Une voiture garée trop proche d’un passage pour piétons – tout le monde a un jour été confronté au problème – peut susciter de grandes frayeurs et des freinages in extremis, voire dans le pire des cas, des accidents. Selon les chiffres du ministère de la mobilité, le manque de visibilité joue un rôle dans 45% des accidents aux passages pour piétons, et la législation a d’ailleurs été adaptée. Adaptée oui, mais pas toujours respectée...

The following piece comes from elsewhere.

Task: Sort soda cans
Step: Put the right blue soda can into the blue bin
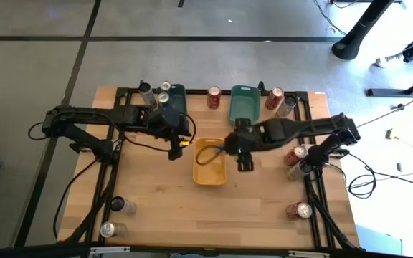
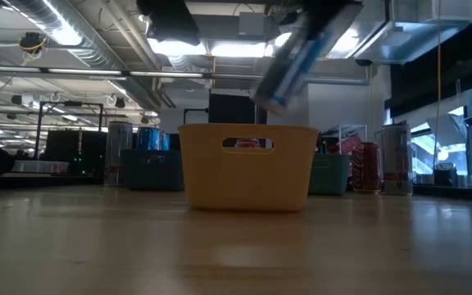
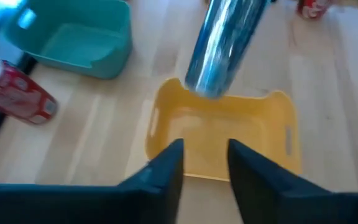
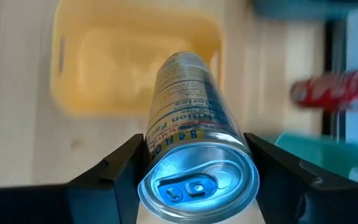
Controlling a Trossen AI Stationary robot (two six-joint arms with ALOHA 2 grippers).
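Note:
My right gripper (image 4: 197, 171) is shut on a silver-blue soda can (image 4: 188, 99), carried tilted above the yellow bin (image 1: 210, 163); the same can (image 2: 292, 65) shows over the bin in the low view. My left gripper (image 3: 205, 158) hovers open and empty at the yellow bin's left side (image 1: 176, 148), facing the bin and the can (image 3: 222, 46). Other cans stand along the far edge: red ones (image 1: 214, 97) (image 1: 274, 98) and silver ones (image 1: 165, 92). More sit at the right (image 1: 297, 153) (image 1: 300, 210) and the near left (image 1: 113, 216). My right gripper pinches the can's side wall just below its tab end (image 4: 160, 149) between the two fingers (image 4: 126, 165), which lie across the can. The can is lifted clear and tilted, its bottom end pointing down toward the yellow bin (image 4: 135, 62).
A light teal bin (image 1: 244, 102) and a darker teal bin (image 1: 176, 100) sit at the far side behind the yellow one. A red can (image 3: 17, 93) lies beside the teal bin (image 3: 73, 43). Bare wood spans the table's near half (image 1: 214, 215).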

"La réglementation interdit aujourd’hui de créer des aménagements ne tenant pas compte des reculs de stationnement nécessaires à la visibilité. Mais sur de nombreux axes, il reste encore des emplacements de parking ne respectant pas cette règle (rien à moins de cinq mètres d'une traversée et à moins de vingt mètres de feux)", rappelle la ministre bruxelloise de la Mobilité Elke Van den Brandt (Groen), interpellée par le député Julien Uyttendaele (PS).

Un inventaire des "emplacements non réglementaires" a été réalisé à la demande de la ministre et à la suggestion du parlementaire socialiste. D’ici 2022, 155 emplacements auront disparu au profit d’arceaux pour vélos. Des suppressions ont déjà eu lieu, notamment sur la chaussée de Charleroi.

Mais outre la chaussée de Charleroi, les premiers axes concernés sont l’avenue Louise, la chaussée de Louvain, la chaussée de Waterloo, la moyenne ceinture, l'avenue de Jette et la chaussée de Haecht. "Quelques 2.000 places pour vélo remplacent donc seulement 155 emplacements de voitures", détaille la ministre. Le député socialiste, cosignataire de l’"ordonnance micromobilité" attendue pour 2022, rappelle également que certaines places seront appelées à devenir des "drop-zones" pour trottinettes.